___ Source material ___
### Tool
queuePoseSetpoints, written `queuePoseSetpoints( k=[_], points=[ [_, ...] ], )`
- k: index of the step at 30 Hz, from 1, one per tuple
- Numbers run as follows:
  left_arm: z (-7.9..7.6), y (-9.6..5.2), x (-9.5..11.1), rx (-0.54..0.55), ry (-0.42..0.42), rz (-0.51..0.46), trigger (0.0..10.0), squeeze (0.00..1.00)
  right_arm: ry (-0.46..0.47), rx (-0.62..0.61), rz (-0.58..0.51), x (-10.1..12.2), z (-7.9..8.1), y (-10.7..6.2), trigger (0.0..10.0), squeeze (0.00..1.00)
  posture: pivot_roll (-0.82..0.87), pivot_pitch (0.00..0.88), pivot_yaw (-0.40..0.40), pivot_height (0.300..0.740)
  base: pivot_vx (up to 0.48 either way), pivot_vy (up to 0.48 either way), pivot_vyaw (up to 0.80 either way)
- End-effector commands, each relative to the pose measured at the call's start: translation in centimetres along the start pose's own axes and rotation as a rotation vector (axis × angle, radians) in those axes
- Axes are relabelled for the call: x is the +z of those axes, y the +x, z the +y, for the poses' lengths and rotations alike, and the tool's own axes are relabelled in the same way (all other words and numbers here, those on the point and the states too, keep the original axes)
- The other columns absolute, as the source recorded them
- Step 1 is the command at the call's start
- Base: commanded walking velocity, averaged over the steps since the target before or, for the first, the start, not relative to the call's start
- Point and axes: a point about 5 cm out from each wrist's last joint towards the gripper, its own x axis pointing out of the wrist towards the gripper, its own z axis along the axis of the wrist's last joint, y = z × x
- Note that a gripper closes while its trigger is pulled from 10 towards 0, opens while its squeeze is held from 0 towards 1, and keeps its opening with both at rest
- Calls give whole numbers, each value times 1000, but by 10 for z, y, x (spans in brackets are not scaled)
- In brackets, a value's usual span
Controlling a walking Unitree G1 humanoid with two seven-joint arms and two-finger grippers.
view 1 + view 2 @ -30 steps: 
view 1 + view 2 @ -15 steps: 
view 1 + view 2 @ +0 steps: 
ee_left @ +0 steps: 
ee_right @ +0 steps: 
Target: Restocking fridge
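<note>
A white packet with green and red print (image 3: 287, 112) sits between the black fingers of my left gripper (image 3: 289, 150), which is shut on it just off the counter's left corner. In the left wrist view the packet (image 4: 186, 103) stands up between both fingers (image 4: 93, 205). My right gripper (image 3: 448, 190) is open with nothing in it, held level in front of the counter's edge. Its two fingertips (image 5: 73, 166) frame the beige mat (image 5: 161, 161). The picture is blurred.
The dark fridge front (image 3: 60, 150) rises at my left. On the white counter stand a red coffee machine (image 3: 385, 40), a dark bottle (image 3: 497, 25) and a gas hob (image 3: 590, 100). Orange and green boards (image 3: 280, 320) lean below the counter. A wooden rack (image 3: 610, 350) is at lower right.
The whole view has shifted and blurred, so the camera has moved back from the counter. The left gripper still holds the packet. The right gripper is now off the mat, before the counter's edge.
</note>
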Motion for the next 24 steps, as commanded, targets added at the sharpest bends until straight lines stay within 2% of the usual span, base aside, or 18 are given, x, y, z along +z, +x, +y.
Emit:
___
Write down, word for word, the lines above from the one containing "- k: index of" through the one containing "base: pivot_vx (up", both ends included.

- k: index of the step at 30 Hz, from 1, one per tuple
- Numbers run as follows:
  left_arm: z (-7.9..7.6), y (-9.6..5.2), x (-9.5..11.1), rx (-0.54..0.55), ry (-0.42..0.42), rz (-0.51..0.46), trigger (0.0..10.0), squeeze (0.00..1.00)
  right_arm: ry (-0.46..0.47), rx (-0.62..0.61), rz (-0.58..0.51), x (-10.1..12.2), z (-7.9..8.1), y (-10.7..6.2), trigger (0.0..10.0), squeeze (0.00..1.00)
  posture: pivot_roll (-0.82..0.87), pivot_pitch (0.00..0.88), pivot_yaw (-0.40..0.40), pivot_height (0.300..0.740)
  base: pivot_vx (up to 0.48 either way), pivot_vy (up to 0.48 either way), pivot_vyaw (up to 0.80 either way)

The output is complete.